Melinda Myers: You’re lucky to be able to grow amaryllis indoors or out in your area. Start by evaluating the growing conditions. Make sure your plant is in a mostly sunny spot with a bit of afternoon shade and moist, well-drained soil. Avoid excess nitrogen fertilizer, which can prevent flowering. Grow indoor amaryllis plants in a sunny window and water as needed. Consider moving them outdoors spring through summer. In late summer cut back on watering and move the plant to a cool location indoors to induce dormancy. In eight to 10 weeks you should notice new growth. Bring your sprouting amaryllis into a warm, sunny window to encourage growth and flowering.
How to Grow Amaryllis Seeds
“When the pods of my amaryllis broke open, I collected the seeds. What should I do with them and how do I plant them?” Gerald Stevens of Parkersburg, Illinois.

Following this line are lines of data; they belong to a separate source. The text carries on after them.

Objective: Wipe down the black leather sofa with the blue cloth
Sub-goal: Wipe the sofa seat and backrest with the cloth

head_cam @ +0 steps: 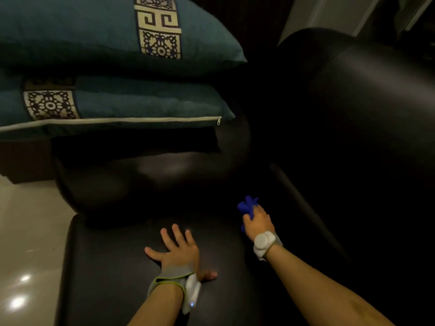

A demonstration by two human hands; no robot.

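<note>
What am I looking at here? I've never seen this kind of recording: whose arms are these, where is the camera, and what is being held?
There is only one picture, taken by a wide-angle camera worn on a person's head, looking forward and down. No robot is involved; the two bare arms belong to the wearer. Each wrist carries a strap with a white device.

The left hand lies flat with its fingers spread on the seat of the black sofa. The right hand grips a bunched blue cloth near the dark gap where the seat meets the sofa's side.

At upper left, two teal cushions with patterned bands are stacked on the sofa. A shiny pale floor shows at lower left.
</note>
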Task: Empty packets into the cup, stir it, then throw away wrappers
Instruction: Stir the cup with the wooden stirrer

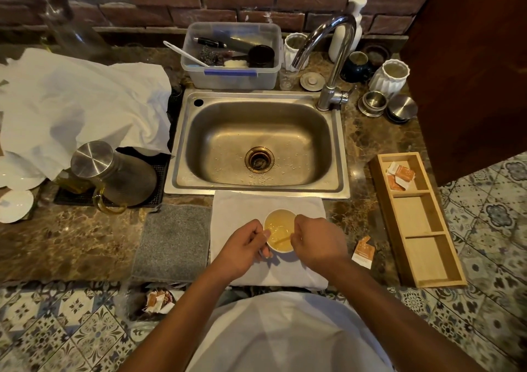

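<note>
A small white cup (281, 230) of pale yellow liquid stands on a white cloth (228, 209) at the counter's front edge. My left hand (243, 246) grips the cup's left side. My right hand (316, 242) is at its right rim, pinching a thin stick (281, 239) that dips into the liquid. An opened orange and white wrapper (362, 252) lies on the counter to the right of the cup. More orange packets (399, 175) sit in the far compartment of a wooden tray (422, 246).
A steel sink (258, 143) with a tap (330, 58) lies behind the cup. A grey mat (172, 242) is on the left, a glass jug with steel lid (114, 172) beyond it. A bin with used wrappers (156, 300) stands on the tiled floor.
</note>
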A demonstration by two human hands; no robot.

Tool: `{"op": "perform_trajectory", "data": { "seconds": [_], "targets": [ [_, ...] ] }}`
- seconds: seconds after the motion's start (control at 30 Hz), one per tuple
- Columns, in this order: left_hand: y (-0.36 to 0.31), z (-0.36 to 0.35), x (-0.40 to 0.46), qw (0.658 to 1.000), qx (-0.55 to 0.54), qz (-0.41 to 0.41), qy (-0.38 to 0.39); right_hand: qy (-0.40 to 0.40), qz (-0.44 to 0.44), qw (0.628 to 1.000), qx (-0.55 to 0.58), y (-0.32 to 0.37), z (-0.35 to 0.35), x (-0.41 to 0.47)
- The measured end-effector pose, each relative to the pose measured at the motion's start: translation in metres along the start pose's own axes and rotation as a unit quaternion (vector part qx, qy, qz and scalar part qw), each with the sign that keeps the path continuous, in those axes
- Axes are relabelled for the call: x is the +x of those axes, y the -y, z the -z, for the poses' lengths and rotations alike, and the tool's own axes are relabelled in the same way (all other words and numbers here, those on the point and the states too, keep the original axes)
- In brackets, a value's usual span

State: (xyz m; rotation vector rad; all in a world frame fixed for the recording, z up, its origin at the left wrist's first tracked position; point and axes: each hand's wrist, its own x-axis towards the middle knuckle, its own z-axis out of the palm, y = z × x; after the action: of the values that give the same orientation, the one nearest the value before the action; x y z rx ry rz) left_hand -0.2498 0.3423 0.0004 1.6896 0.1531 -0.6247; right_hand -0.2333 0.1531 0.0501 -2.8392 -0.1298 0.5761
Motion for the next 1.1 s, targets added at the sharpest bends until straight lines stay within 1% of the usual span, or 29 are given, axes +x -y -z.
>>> {"op": "perform_trajectory", "data": {
  "seconds": [0.13, 0.2, 0.37, 0.53, 0.6, 0.7, 0.8, 0.9, 0.97, 1.03, 1.1],
  "targets": [
    [-0.001, -0.001, -0.001, 1.000, -0.010, 0.005, 0.003, -0.052, -0.004, 0.999, -0.010, 0.004, 0.000, 0.005],
    [-0.002, -0.001, -0.001, 1.000, -0.009, 0.005, 0.005, -0.064, 0.006, 0.998, -0.001, 0.006, -0.001, 0.005],
    [-0.002, 0.002, -0.001, 1.000, -0.001, 0.007, 0.003, -0.008, 0.061, 0.998, 0.015, 0.013, -0.004, -0.001],
    [0.001, 0.003, -0.001, 1.000, -0.002, 0.013, -0.003, 0.021, 0.066, 0.998, 0.000, 0.004, 0.001, -0.004],
    [0.001, 0.002, -0.001, 1.000, -0.002, 0.016, 0.000, 0.010, 0.062, 0.998, -0.013, 0.001, 0.004, -0.003],
    [-0.002, -0.002, -0.003, 1.000, -0.006, 0.012, 0.008, -0.041, 0.064, 0.997, -0.033, 0.000, 0.007, 0.001],
    [-0.004, -0.004, -0.003, 1.000, 0.001, 0.006, 0.021, -0.070, 0.077, 0.994, -0.025, 0.001, 0.006, 0.005],
    [-0.004, -0.004, 0.000, 1.000, -0.005, 0.012, 0.018, -0.037, 0.112, 0.993, -0.010, 0.003, 0.005, 0.004],
    [-0.003, -0.002, 0.002, 1.000, -0.009, 0.016, 0.010, -0.004, 0.128, 0.991, -0.031, 0.003, 0.009, 0.000],
    [-0.003, -0.001, 0.002, 1.000, -0.004, 0.016, 0.005, 0.018, 0.127, 0.990, -0.063, 0.001, 0.013, -0.003],
    [-0.005, -0.001, 0.001, 1.000, 0.000, 0.015, 0.006, 0.032, 0.124, 0.990, -0.066, 0.000, 0.015, -0.006]
  ]
}}
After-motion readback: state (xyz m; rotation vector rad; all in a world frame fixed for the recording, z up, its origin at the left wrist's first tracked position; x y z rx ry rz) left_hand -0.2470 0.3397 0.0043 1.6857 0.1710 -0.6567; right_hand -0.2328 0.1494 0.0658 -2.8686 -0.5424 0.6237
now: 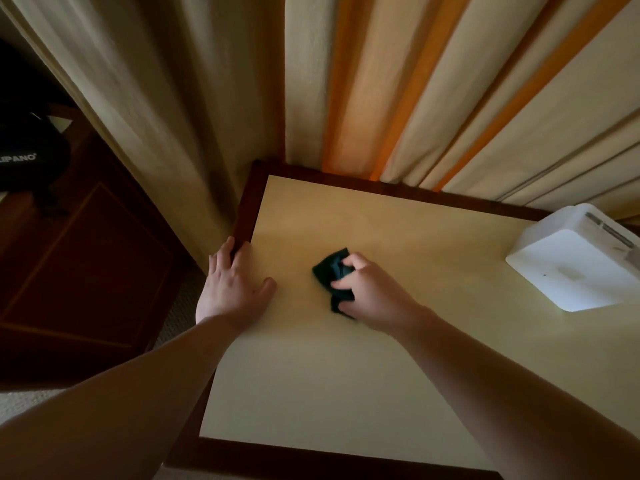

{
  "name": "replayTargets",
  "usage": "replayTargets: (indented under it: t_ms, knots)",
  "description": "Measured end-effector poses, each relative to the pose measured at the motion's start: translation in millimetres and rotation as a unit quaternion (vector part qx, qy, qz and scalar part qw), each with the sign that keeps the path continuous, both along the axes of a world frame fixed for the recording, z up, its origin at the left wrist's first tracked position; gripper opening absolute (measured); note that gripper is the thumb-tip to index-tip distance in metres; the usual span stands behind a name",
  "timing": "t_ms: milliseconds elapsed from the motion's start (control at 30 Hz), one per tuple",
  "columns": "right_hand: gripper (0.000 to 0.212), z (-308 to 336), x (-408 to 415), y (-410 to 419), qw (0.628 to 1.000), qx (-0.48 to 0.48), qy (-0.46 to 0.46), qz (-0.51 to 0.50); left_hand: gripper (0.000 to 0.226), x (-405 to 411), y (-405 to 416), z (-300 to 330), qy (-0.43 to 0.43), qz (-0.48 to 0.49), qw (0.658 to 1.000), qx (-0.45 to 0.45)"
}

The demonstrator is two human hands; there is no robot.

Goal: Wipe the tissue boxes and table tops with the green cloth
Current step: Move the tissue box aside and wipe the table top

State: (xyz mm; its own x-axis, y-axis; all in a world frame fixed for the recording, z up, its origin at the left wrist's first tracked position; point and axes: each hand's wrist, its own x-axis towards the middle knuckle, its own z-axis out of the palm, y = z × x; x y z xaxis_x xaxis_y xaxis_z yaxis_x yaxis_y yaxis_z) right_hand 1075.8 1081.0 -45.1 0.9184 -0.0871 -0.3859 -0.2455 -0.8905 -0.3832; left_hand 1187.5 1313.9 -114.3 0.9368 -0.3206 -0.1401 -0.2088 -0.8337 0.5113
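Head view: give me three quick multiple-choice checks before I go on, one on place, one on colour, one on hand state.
1. Where is the white tissue box?
A. at the table top's right edge
B. at the left edge
C. on the floor

2. What colour is the cloth?
A. yellow
B. dark green
C. white

3. What is the left hand doing?
A. gripping the cloth
B. lifting the box
C. resting flat on the table top

Key: 1 A, it sits far right near the curtain. 2 B, dark green under the right hand. 3 C, fingers straight at the table's left border.
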Motion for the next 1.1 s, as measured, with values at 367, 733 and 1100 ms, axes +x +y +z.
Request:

Melinda Myers: Allow freshly collected seeds to dry for several days before planting or store the dried seeds in the refrigerator until you’re ready to plant. Start with clean containers with drainage holes, flled with a sterile potting or seed starting mix. Leave the papery covering on the seeds intact and lay them on the potting mix. Cover lightly, about 1/8 of an inch, with potting mix. Keep the soil warm (70 to 75 degrees) and moist. Seeds should germinate within 4 to 6 weeks. The seedlings will look like a young chive plant. Move them to a sunny location or under artificial lights as soon as they appear. Keep in mind it will take several years for the plants to reach maturity and start producing flowers.
Red Blotch Treatment
Courtesy Sue Gronholz
“The amaryllis bulbs I store and regrow have red blotches on the leaves and stems. What’s wrong with them?” asks Sue Gronholz of Beaver Dam, Wisconsin.
Melinda Myers: The symptoms match both the name and the description of red blotch, a fungal disease. It may develop at the base of flower stalks and emerging leaves. Infected leaves may become distorted or the stalks could break easily. The disease isn’t fatal, but it can ruin the plant’s appearance. Reduce the risk of disease by buying healthy bulbs, using clean containers and planting in sterile potting mix. Prevent the spread by cleaning tools and stakes used on infected plants with rubbing alcohol. If the disease persists, use a fungicide or replace the bulbs.